Set down word for word the lines that begin the entries and run through the line containing "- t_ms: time". Give nothing further.

Segment Start: Input records

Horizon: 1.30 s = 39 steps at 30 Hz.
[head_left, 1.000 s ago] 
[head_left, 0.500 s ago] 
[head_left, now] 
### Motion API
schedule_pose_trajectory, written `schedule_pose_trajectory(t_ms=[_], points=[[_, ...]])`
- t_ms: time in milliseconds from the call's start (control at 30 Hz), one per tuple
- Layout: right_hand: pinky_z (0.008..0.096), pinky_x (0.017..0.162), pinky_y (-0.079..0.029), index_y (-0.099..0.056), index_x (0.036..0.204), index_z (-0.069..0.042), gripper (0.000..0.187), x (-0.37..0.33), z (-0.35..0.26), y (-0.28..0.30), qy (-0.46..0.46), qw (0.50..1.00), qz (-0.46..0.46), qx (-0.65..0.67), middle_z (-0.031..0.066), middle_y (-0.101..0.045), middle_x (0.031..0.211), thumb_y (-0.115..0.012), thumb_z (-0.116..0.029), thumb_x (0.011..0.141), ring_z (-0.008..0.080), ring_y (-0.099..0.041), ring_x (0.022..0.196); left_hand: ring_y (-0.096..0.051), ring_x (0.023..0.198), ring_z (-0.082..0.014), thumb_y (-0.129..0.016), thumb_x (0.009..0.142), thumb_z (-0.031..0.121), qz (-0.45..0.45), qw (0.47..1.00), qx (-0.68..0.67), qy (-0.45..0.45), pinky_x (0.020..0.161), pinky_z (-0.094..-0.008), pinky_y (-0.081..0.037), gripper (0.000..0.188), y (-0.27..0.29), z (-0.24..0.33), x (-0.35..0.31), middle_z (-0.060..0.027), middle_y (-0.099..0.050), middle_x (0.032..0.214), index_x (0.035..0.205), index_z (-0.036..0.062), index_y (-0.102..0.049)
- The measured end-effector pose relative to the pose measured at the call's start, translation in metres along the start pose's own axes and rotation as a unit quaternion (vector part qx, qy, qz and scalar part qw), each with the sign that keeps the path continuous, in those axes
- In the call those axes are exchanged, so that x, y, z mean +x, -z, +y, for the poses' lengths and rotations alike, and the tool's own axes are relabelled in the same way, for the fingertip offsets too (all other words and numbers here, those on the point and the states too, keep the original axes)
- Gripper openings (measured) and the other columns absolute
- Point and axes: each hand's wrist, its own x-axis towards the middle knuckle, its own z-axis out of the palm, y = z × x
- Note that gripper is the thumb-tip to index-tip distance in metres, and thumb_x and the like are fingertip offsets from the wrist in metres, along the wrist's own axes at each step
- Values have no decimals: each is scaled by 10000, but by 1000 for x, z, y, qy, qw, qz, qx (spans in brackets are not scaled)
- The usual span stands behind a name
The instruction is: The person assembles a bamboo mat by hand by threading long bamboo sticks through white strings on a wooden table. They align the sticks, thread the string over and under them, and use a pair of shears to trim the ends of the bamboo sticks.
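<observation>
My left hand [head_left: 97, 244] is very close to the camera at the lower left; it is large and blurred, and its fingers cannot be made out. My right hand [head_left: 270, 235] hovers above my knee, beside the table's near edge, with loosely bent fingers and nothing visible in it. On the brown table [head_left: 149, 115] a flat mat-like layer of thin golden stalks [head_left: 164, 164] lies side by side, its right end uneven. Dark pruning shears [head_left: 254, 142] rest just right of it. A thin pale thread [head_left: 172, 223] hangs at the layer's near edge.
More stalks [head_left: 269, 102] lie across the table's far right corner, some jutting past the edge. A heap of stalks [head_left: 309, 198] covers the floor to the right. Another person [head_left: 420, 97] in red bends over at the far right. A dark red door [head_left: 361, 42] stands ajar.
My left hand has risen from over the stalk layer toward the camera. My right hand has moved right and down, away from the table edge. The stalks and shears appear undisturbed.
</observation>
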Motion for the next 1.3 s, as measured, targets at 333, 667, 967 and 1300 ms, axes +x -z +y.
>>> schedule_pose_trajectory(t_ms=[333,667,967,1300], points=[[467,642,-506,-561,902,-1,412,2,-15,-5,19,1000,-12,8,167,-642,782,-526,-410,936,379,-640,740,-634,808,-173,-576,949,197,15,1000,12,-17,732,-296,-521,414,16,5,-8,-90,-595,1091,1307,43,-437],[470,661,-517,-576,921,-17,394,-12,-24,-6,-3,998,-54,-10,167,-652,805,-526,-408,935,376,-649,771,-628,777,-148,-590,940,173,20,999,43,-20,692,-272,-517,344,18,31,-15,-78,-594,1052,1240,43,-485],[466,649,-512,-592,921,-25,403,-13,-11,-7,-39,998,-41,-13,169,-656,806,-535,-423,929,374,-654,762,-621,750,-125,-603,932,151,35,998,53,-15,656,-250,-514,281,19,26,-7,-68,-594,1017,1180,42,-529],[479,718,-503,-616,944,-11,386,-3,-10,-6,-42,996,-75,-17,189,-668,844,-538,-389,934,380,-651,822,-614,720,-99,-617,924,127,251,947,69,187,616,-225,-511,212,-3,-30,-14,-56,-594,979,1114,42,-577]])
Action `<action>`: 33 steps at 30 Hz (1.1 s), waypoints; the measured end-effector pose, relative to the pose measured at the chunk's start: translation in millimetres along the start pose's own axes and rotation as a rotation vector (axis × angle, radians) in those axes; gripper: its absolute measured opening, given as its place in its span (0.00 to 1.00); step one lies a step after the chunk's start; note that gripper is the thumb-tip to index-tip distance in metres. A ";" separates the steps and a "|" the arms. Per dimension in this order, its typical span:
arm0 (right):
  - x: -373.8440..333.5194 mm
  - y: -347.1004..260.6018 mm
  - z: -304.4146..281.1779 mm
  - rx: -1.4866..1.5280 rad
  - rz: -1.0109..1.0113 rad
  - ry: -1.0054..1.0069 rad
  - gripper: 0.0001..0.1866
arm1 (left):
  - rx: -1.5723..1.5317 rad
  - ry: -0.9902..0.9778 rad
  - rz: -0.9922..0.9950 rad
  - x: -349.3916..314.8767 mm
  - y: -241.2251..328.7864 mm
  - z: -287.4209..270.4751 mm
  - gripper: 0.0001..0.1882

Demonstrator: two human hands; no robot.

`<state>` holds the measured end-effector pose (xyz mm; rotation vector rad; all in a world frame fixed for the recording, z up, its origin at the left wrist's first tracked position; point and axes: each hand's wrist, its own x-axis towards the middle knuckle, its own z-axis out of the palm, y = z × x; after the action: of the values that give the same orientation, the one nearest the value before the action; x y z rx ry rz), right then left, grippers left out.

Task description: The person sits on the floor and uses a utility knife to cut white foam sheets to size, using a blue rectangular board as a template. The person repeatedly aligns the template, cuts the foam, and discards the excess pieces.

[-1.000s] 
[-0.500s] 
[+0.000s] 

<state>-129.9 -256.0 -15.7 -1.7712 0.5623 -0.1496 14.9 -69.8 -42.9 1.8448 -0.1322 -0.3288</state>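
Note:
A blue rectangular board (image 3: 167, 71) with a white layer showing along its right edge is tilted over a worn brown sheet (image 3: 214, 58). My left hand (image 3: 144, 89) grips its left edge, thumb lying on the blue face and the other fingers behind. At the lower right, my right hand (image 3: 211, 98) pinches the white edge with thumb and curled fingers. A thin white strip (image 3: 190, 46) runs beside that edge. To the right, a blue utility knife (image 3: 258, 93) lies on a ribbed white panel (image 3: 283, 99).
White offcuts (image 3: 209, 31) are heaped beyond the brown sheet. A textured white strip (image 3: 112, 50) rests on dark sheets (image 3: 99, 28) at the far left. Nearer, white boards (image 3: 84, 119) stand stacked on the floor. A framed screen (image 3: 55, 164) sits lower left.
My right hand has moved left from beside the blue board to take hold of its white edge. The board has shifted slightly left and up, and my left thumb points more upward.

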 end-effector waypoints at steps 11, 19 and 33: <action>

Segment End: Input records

Solution:
Horizon: 1.30 s = 39 steps at 30 Hz.
[head_left, 1.000 s ago] 
[head_left, 0.500 s ago] 
[head_left, now] 
### Motion API
schedule_pose_trajectory, written `schedule_pose_trajectory(t_ms=[_], points=[[_, ...]])`
- t_ms: time in milliseconds from the call's start (control at 30 Hz), one per tuple

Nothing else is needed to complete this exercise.